Brian Greenway, former chief of St. Helens police department, as shown in this undated supplied photo. An damning investigative report commissioned by the city says Greenway had exhibited unprofessional behavior including berating officers while on the job.
Courtesy of St Helens Police Department
The St. Helens Police Department released a damning investigative report into the city’s former police chief, Brian Greenway, on Thursday.
The investigation comes after the department received multiple reports of alleged misconduct from current and former employees concerning Greenway, who had been on paid administrative leave since October.
Jim Band, an investigator hired by the city, said he found evidence that Greenway had exhibited unprofessional behavior as head of the department, including berating officers, falsifying training records and sending pornographic images to his employees.
Greenway announced his retirement on Jan. 22 amid the investigation.
According to the report, Greenway also limited how much his officers were allowed to assist other police departments, creating tensions with other law enforcement agencies in Columbia County.
“At a time when SHPD dealt with staffing issues and had trouble covering the city, it is difficult to understand how this policy benefited the St. Helens community,” Band wrote. “This policy affected the safety of law enforcement officers in other communities and as well as the safety of officers in St. Helens.”
‘Chief Greenway seemed to have lost sight of his position’
The release of the report and its numerous findings were first reported by the Oregonian/Oregon Live on Thursday morning; SHPD then released the full report to other news outlets that afternoon.

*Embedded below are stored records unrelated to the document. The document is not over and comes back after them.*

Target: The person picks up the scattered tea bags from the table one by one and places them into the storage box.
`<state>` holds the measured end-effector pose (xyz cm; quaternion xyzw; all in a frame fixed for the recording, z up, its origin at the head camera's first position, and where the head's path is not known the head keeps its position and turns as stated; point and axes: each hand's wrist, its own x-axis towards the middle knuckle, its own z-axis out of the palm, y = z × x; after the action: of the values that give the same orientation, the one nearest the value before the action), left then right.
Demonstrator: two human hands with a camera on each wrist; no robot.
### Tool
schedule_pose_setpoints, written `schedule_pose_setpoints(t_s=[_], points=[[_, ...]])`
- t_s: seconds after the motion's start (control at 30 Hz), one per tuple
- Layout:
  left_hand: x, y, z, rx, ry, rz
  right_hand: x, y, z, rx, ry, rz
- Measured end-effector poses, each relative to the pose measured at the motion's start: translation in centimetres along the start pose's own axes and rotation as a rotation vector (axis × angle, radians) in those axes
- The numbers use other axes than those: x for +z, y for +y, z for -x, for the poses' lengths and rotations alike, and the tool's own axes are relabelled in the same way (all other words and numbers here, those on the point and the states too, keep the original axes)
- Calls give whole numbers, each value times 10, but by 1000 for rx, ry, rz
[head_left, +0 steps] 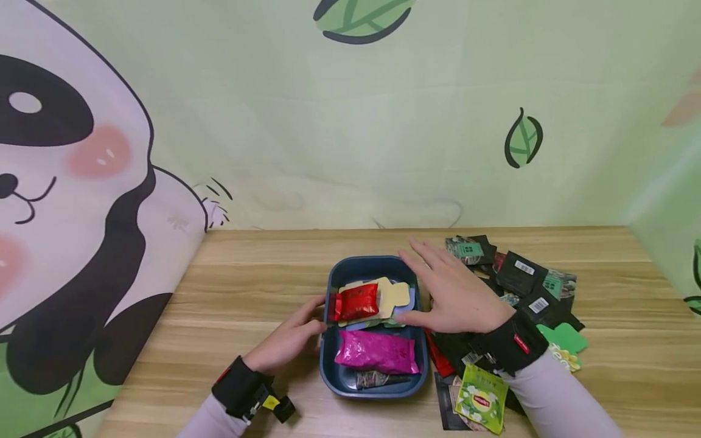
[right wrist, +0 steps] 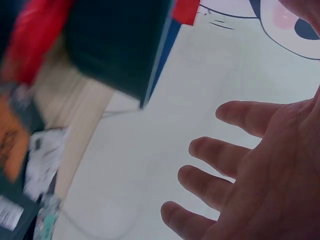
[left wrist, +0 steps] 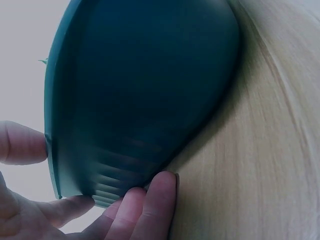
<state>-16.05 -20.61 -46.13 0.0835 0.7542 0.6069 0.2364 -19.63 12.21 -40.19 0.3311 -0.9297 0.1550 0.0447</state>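
Note:
A dark blue plastic bin (head_left: 374,395) stands on the table with packets inside. My left hand (head_left: 292,337) is at its left side. In the left wrist view, the thumb (left wrist: 22,143) meets the rim and the other fingertips rest low along the ridged outer wall. My right hand (head_left: 457,289) is spread above the bin's right edge, holding nothing. The right wrist view shows its fingers (right wrist: 215,155) apart. Inside the bin are a red packet (head_left: 357,302) on pale yellow and blue pieces, a magenta packet (head_left: 378,351), and a small dark packet (head_left: 378,379).
Black packets (head_left: 520,274), some with barcode labels, lie in a loose pile right of the bin, partly under the right forearm. A yellow-green tea sachet (head_left: 482,398) lies at the pile's front, and a green piece (head_left: 564,337) at its right. Behind the table (head_left: 263,252) hangs a printed backdrop.

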Motion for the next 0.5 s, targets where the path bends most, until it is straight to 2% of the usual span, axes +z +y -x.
schedule_pose_setpoints(t_s=[0.23,0.5], points=[[-1,-1,-1,-1,-2,8,3,16,32,12,-2,6],[-1,-2,-1,-8,-1,10,10,21,62,81,-63,-7]])
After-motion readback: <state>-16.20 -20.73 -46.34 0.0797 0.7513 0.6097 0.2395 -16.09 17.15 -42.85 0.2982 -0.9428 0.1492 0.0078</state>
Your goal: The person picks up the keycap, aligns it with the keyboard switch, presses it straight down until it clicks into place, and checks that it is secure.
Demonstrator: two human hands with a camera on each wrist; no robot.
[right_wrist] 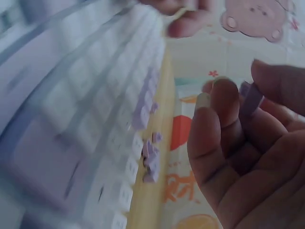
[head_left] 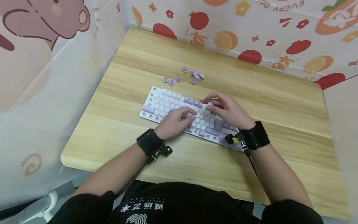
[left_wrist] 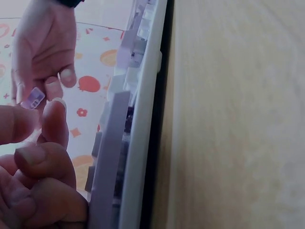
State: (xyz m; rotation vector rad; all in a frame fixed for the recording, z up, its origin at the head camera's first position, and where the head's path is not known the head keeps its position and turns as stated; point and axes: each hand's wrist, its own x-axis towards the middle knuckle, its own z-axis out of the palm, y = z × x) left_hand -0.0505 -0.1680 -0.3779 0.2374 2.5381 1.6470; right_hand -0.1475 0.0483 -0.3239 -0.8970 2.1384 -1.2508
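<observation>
A white and light-purple keyboard (head_left: 170,97) lies at a slant on the table. My right hand (head_left: 230,109) is raised above its upper right part and pinches a small purple keycap (right_wrist: 251,99) between thumb and finger. The same keycap shows between the right fingertips in the left wrist view. Over the middle of the keyboard, my left hand (head_left: 175,122) hovers with loosely bent fingers and nothing in them. Several switch positions along the keyboard's edges lack caps. Part of the keyboard is hidden under both hands.
Behind the keyboard lie several loose purple keycaps, some in a small pile (head_left: 196,75) and others apart, like one keycap (head_left: 171,82) near the keyboard's far left corner. The wooden table (head_left: 117,140) meets a printed curtain (head_left: 179,18) at its back edge.
</observation>
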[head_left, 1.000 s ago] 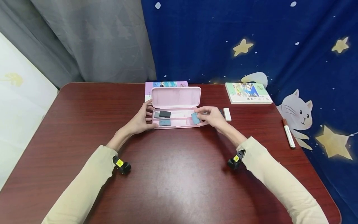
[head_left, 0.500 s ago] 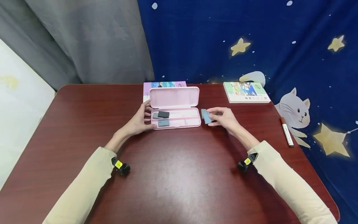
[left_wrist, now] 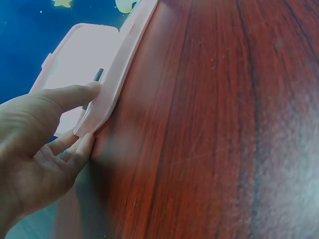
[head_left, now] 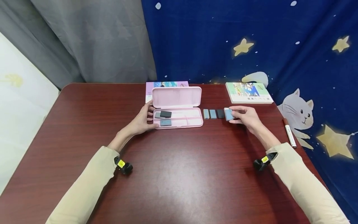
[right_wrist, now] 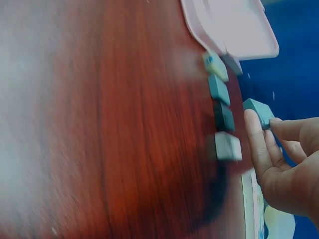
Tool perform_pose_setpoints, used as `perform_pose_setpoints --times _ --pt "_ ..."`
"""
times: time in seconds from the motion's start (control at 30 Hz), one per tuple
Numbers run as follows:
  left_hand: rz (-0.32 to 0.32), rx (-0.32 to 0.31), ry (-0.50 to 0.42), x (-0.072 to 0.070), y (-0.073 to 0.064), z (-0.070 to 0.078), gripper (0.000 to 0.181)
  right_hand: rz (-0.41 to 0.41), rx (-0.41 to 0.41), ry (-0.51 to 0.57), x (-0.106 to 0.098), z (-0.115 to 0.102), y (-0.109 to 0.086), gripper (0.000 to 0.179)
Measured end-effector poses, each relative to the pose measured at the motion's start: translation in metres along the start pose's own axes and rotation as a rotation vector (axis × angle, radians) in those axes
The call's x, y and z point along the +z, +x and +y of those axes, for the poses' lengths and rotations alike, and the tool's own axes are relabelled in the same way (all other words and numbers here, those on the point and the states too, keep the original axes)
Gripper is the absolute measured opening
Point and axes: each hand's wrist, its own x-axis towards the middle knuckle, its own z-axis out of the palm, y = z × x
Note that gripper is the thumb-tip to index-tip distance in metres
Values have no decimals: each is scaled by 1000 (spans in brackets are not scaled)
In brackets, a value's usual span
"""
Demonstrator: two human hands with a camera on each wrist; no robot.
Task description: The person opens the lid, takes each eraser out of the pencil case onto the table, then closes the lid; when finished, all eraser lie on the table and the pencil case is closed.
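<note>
An open pink pencil case (head_left: 179,127) lies on the table with its lid tipped back. My left hand (head_left: 141,120) grips its left end, thumb on the near rim, fingers round the side, as the left wrist view also shows. Inside are a grey eraser (head_left: 157,115), a dark eraser (head_left: 166,114) overlapping it, and a blue eraser (head_left: 166,123) in the near compartment. Between thumb and fingertips my right hand (head_left: 246,117) pinches another blue eraser (right_wrist: 259,110). It is raised above the table, overlapping a white eraser (right_wrist: 228,147) in the head view.
Right of the case runs a row: a pale greenish eraser (head_left: 206,114), a blue one, a dark eraser (head_left: 220,114), then the white one. A purple book (head_left: 149,93) sits behind the case, a green-and-white book (head_left: 249,93) at the back right. A marker (head_left: 289,133) lies near the right edge.
My right hand has carried the blue eraser rightward from over the case's right end, past the row, to the white eraser. The row now shows uncovered. My left hand keeps its grip on the case.
</note>
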Motion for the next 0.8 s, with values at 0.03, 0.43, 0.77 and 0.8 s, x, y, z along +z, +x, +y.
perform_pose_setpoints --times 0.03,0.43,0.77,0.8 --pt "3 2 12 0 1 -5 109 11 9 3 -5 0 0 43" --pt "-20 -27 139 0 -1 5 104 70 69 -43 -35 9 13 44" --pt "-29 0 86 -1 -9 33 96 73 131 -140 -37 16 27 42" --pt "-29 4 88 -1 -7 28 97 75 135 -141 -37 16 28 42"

Band also said text messages show that Greenway had encouraged members of the St. Helens Police Association to take a no-confidence vote into city leaders in an effort to have them removed from their positions.
“Chief Greenway seemed to have lost sight of his position,” Band wrote. “The different statements and behaviors shared through interviews showed that Greenway seemed more preoccupied with some sort of personal vendettas against former Mayor Rick Scholl and City Administrator John Walsh than with the community expectation of his job as chief.”
The massive 108-page report details a culture in which Greenway allegedly abused his position to interfere in St. Helens City affairs, often operating outside the scope of a small-town police chief. Department employees told Band they weren’t in a position to speak out about his behavior.
“Nobody was speaking up for what they felt was right, or what they felt we needed, because they felt if they were saying anything that they would just get smashed,” an SHPD employee told the investigator. “When you do something like that, it just absolutely destroys morale.”
The names of witnesses that Band interviewed were redacted from the report, which was finalized on Jan. 22.
Greenway had served as the St. Helens police chief since 2018 before being placed on leave. According to the report, he declined investigator’s request for an interview.
Longtime St. Helens Police officer Joe Hogue has been acting chief since the fall. He’s overseen his department’s recent investigation into a sexual abuse scandal at St. Helens High School.